Poe’s stories, springing from his demented personality, are visions of hell, with a unique macabre beauty. Death, decay, premature burial, chilling vendettas (The Cask of Amontillado), terror of painful death approaching inch by inch (The Pit and the Pendulum)—such are the themes that sprang up from this fertile but sick imagination. I remember in my teens to have been star struck by this small collection of tales.
The flavor and Gothic majesty of Poe’s fevered mind is altogether missing. Corman’s movie is merely a juvenile high school drama. I have a feeling most of the audience would comprise of that age group. The acting is stiff and labored and the characters are either marching like soldiers on parade or overdoing the bacchanals. The canvas is crimson, more the color of overflowing chilly sauce than blood. The idea seems to assemble and deliver the product at the earliest, assembling the available parts like lego pieces.
A movie need not be faithful to source material but here the product is sold on the strength of Poe’s renown, even using the title of one of his stories. Everything is in the public domain so the late Mr Poe can do no more than groan in his grave.
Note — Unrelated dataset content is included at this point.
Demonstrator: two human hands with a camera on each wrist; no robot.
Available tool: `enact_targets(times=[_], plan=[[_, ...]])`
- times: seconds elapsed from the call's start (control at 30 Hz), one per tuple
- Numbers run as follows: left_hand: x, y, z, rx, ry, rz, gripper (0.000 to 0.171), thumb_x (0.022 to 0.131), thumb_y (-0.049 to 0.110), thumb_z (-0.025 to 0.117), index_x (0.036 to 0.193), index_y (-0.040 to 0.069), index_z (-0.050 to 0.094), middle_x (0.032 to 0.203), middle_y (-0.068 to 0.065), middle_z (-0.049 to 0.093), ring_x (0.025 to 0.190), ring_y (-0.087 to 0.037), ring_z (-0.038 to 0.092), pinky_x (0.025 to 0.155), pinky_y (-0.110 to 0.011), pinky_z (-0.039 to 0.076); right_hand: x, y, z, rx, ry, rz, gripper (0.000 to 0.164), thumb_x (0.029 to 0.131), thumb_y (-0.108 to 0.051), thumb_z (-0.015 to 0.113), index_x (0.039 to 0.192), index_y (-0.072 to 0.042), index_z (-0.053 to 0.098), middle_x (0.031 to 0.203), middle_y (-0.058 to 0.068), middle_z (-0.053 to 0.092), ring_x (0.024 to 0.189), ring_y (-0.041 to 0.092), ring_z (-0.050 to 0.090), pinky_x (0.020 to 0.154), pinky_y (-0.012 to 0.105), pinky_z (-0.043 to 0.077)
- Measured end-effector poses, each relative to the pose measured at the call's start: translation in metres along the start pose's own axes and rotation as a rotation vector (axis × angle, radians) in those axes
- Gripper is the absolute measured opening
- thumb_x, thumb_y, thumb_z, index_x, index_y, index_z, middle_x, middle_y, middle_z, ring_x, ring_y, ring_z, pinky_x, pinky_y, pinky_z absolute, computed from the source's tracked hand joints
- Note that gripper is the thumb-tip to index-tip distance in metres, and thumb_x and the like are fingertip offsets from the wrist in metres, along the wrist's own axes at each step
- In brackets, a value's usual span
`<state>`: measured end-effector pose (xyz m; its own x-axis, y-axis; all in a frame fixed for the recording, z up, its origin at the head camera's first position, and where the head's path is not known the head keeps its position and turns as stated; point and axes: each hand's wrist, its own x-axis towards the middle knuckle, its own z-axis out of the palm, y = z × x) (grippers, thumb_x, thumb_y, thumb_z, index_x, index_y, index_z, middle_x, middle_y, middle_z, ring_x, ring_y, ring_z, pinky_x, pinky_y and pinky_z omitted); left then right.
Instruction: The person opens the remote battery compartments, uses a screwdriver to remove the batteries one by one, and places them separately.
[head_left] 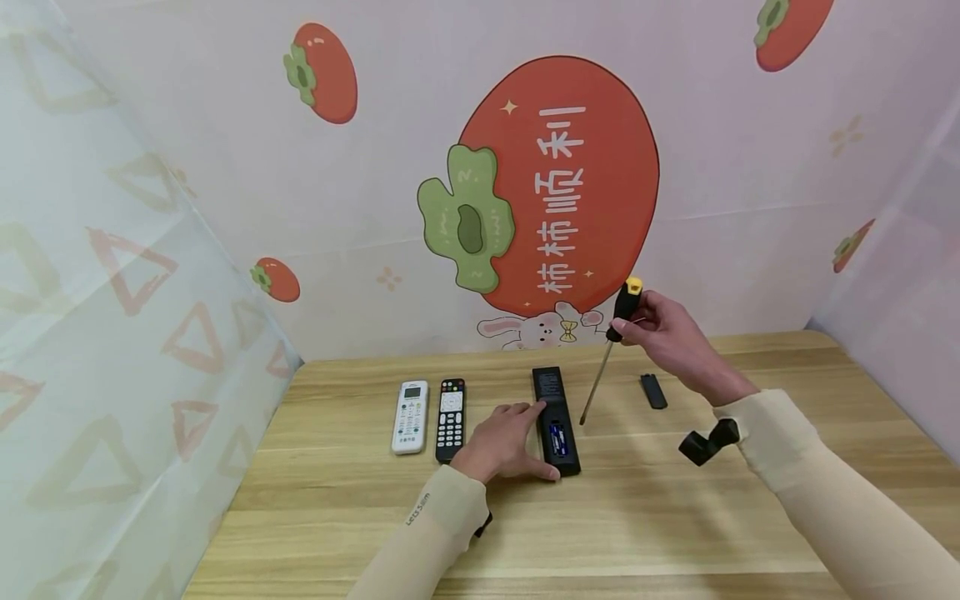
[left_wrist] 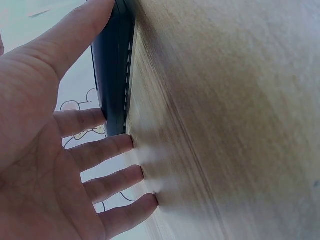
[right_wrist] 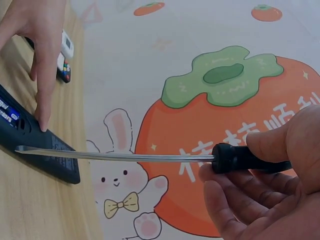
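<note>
A black remote (head_left: pixel 551 400) lies face down on the table, its battery compartment uncovered with blue batteries (head_left: pixel 558 439) inside. My left hand (head_left: pixel 501 442) rests beside it, fingers extended. Its thumb touches the remote's near end and the index finger presses at its left edge, while the other fingertips (left_wrist: pixel 137 172) meet the tabletop. Up in the air to the right, my right hand (head_left: pixel 666 335) grips a screwdriver (head_left: pixel 626 310) by its black handle with a yellow end. The metal shaft (right_wrist: pixel 145 157) points down, its flat tip just right of the remote in the head view.
Left of my left hand lie a white remote (head_left: pixel 410 417) and a black remote with white buttons (head_left: pixel 451 423). A small black battery cover (head_left: pixel 653 391) sits on the wooden table (head_left: pixel 322 483) at right. A printed curtain (head_left: pixel 360 200) hangs behind the table.
</note>
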<state>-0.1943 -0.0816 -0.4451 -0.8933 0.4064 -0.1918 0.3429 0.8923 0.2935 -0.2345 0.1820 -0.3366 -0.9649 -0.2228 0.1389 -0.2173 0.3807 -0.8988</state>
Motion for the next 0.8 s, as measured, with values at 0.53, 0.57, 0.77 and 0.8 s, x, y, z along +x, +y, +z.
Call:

But as an ardent Poe aficionado, I claim the right to protest this desecration. In the unlikely event of my visiting the US, one of my acts would be to lay a wreath at the writer’s grave. Certainly, nobody should judge Poe, genuine if not great artist that he was, by this tomfoolery.
Incidentally, I have heard it said by no less than Roger Ebert that Poe could have been a fine film director, by virtue of his strong visual imagination. I wonder how he would have reacted to this. I am reminded of the film Hannibal, in which the musically inclined and cannibalistic Dr Lector makes mince pies out of a violinist whose playing was out of tune in a musical performance the previous evening, and serves it graciously to other members of the symphony orchestra (of course without disclosing the recipe), much to their approbation. Perhaps that was a bit extreme.